An increase of the percentage of mismatched

An increase of the percentage of mismatched circulating strains or an intra-seasonal decreasing of Sulfo-NHS-Biotin following vaccination were among previously described possible factors related to the decrease of IVE [22], [23] and [24]. At the epidemic\’s peak at national level, the percentage of circulating strains genetically characterized as discordant with the vaccine strain was 64%, much lower than in other Northern hemisphere settings 91% in Canada, 80% in USA and 79% in United Kingdom. This could be related to the higher interim IVE point estimates we informed in Spain 57% (95%CI: 30; 73) [25], compared with the low IVE presented mentioned settings [26], [27] and [28]. At the end of the season, although the percentage of discordant strains reached 73%, this apparent increase lacked significance. We cannot conclude that the possible decrease in the IVE estimates along the season could be related to an increase of the drifted circulating A(H3N2) virus. However, there is not enough evidence allowing us to discard this possibility.
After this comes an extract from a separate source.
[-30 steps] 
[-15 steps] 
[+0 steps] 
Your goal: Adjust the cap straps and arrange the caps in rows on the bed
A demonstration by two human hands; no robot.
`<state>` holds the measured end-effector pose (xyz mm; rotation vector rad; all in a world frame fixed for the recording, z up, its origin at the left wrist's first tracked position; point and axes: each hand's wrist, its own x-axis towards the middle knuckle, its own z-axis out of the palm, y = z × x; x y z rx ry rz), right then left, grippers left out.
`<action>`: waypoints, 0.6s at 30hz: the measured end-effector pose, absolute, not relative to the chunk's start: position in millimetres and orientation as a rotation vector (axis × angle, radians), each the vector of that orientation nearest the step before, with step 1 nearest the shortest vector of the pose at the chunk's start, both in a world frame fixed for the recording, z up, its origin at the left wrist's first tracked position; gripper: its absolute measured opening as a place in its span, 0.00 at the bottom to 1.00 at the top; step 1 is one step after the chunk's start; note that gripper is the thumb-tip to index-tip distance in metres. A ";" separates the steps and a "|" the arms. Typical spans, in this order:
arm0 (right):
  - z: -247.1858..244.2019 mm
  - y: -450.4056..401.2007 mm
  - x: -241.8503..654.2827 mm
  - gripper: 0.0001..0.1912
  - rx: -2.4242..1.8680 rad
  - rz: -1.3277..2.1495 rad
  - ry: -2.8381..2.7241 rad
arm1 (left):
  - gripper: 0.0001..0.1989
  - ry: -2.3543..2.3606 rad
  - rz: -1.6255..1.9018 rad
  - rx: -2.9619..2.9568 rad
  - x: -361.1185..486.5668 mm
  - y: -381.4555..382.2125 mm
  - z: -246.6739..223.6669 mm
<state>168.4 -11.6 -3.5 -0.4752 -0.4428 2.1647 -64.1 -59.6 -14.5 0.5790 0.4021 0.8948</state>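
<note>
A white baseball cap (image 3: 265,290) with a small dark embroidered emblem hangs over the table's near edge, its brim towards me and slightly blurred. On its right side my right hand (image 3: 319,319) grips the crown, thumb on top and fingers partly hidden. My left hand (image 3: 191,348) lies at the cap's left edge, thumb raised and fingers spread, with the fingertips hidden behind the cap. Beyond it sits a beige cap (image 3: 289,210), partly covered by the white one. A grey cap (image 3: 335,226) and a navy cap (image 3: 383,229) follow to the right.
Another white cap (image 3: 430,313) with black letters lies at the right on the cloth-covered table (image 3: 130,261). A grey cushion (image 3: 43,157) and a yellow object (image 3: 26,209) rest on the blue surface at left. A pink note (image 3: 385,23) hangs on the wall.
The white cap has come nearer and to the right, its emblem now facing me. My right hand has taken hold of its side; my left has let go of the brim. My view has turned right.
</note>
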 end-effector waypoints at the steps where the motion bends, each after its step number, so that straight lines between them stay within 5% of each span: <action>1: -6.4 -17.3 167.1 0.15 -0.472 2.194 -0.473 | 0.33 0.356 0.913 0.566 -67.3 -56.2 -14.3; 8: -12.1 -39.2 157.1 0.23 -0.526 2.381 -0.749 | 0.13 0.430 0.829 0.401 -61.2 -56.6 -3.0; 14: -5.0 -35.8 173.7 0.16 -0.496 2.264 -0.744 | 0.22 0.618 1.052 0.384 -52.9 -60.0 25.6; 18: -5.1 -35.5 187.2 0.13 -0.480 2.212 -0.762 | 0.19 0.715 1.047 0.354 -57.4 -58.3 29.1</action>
It is necessary to keep in mind that the correlation of the IVE estimates with the circulating strains pattern is difficult, due to the possible biases in the selection process of the virus to be genetically characterized. A systematic approach towards virus selection for characterization would help correlating IVE estimates with genetic virus classification, providing a deeper understanding of the relation between the IVE and the degree of matching between circulating and vaccine influenza virus.